Parmak uçlarımdan akan yağmur damlaları beni hissiz bir insana dönüştürmeye başladı. Hissiz, amacından başka hiçbir şeyi gözü görmeyen ve bu uğurda canını verebilecek bir insan.

Ben.

Bir yandan komik geliyordu, birkaç saniye öncesine kadar verdiğim nefes bile ürkmeme sebep olurken şimdi içimde beni iyi yapan, tereddüte düşüren bütün hislerim akıp gitmişti. Bedenimi istila eden korku gerilere çekilmiş, köşeye sinmişti.

Toprak ve Mert de benim gibi hazır bekliyorlardı. Yağmurun sesleri yuttuğu gibi biz de o adamı yutacaktık. İlk kişi arabadan çıktığında bunun Toprak'ın tarafında olan kişi olduğunu biliyordum. Serdar, bugünkü yol arkadaşımız.

İkinci kişi. Elif'in ağına düşürüp yağmurun yutmasına izin vereceğimiz kişi, ikinci kurbanımız. Ve üçüncü kişi iniyor arabadan, Toprak kadar uzun boylu, sert bakışlı. Derin bir nefes almak istedim ama tek yaptığım ağzımı aralamak oldu. Yukarı kıvrılan dudağım şeklini bozmadan, yağmurun bastıracağı bir adım attım. Hızlı olmak zorundaydım, zorundaydık.

Ve ben bir gölgeydim, artık bunu göstermenin zamanı gelmişti.

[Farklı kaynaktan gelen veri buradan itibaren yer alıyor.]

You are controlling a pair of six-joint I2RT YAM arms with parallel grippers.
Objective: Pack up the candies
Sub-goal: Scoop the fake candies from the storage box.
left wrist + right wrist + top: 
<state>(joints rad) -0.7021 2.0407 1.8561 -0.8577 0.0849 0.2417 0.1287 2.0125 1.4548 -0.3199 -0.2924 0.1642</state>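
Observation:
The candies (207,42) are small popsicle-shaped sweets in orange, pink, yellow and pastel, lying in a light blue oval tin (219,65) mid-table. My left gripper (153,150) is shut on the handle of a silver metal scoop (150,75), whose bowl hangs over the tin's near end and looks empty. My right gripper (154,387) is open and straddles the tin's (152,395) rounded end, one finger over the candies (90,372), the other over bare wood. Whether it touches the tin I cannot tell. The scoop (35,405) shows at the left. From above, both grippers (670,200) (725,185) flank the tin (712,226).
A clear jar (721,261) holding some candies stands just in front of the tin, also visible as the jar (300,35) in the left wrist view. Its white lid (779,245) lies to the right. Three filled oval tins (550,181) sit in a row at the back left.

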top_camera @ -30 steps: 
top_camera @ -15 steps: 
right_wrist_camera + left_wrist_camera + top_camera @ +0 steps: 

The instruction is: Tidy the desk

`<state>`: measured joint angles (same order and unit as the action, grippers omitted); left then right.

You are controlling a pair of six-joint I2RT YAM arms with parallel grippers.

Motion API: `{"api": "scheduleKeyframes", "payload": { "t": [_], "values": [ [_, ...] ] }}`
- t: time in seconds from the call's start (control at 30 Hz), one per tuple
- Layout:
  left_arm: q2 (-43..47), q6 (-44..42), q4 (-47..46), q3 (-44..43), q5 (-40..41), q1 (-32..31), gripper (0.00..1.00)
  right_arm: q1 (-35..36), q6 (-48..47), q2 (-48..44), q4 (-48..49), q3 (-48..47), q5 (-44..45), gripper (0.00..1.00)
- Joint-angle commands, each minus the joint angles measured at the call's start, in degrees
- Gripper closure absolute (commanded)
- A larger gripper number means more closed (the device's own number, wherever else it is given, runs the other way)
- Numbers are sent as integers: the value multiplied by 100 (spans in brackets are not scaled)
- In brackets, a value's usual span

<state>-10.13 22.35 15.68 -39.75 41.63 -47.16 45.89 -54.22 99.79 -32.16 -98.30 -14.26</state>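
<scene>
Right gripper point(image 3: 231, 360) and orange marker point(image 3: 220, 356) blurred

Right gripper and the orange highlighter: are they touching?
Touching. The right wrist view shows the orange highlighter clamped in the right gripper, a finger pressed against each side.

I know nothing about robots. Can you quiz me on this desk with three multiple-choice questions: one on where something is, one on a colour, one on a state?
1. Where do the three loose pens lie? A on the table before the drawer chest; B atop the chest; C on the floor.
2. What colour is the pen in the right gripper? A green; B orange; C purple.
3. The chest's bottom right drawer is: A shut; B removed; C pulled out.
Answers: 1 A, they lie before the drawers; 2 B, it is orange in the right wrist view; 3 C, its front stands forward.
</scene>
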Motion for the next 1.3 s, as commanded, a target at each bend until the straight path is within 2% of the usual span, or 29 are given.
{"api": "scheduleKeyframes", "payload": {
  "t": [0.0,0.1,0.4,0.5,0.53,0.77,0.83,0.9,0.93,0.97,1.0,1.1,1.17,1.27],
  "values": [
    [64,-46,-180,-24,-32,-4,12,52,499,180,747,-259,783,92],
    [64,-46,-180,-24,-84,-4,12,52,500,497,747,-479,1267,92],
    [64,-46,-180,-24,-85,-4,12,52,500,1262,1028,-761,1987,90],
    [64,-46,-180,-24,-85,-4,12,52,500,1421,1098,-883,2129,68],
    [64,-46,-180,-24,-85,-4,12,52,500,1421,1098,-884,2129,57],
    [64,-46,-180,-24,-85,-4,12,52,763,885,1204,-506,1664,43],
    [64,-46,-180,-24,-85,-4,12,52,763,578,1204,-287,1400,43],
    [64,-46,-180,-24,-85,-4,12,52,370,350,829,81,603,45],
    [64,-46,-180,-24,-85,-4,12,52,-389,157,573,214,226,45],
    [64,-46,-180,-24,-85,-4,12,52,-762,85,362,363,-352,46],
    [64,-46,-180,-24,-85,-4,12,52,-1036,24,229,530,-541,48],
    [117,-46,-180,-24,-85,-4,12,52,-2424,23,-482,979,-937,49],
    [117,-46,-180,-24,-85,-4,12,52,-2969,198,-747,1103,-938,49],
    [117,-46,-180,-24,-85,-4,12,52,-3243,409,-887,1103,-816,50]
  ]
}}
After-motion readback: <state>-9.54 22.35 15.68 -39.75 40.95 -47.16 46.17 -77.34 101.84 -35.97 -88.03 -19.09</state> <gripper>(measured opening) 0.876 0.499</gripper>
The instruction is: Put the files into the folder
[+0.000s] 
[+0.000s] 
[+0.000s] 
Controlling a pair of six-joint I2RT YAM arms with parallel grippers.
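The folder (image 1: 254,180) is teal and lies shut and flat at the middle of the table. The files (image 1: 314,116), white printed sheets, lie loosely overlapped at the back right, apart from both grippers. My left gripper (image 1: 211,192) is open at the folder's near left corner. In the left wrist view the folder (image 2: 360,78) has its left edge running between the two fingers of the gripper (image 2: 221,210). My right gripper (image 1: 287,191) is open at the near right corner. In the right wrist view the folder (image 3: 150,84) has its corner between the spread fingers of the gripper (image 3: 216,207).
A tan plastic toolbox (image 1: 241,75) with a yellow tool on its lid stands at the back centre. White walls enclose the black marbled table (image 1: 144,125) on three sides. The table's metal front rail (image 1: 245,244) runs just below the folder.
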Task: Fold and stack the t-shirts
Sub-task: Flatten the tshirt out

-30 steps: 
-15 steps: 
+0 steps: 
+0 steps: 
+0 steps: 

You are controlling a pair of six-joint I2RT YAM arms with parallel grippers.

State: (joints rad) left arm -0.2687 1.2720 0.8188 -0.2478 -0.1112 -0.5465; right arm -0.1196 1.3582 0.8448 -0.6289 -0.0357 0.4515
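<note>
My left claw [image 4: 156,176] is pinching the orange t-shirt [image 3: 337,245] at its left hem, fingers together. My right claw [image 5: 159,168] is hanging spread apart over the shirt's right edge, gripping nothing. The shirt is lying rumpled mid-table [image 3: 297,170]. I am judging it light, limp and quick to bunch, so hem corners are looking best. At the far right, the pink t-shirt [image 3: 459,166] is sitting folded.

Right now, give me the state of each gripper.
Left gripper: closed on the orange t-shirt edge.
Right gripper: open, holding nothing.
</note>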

"Selam," diye fısıldadım arkasından yanaşarak. Kulağının dibinde, parmak uçlarıma kalkıp sırıttım. "Sence de hava çok bozmadı mı?"

Ani bir hareketle bana dönüp boğazımdan kavradığında bunu beklemiyordum. Ama doğaçlama gitmenin bir sakıncası olmazdı, değil mi? Tam konuşacakken işaret parmağımı havaya kaldırıp dudaklarının üstüne koydum. "Şşt, sakin ol," dediğimde, boğazımı tutan elini hızlıca geri çekti, parmak uçları yanmak üzereydi.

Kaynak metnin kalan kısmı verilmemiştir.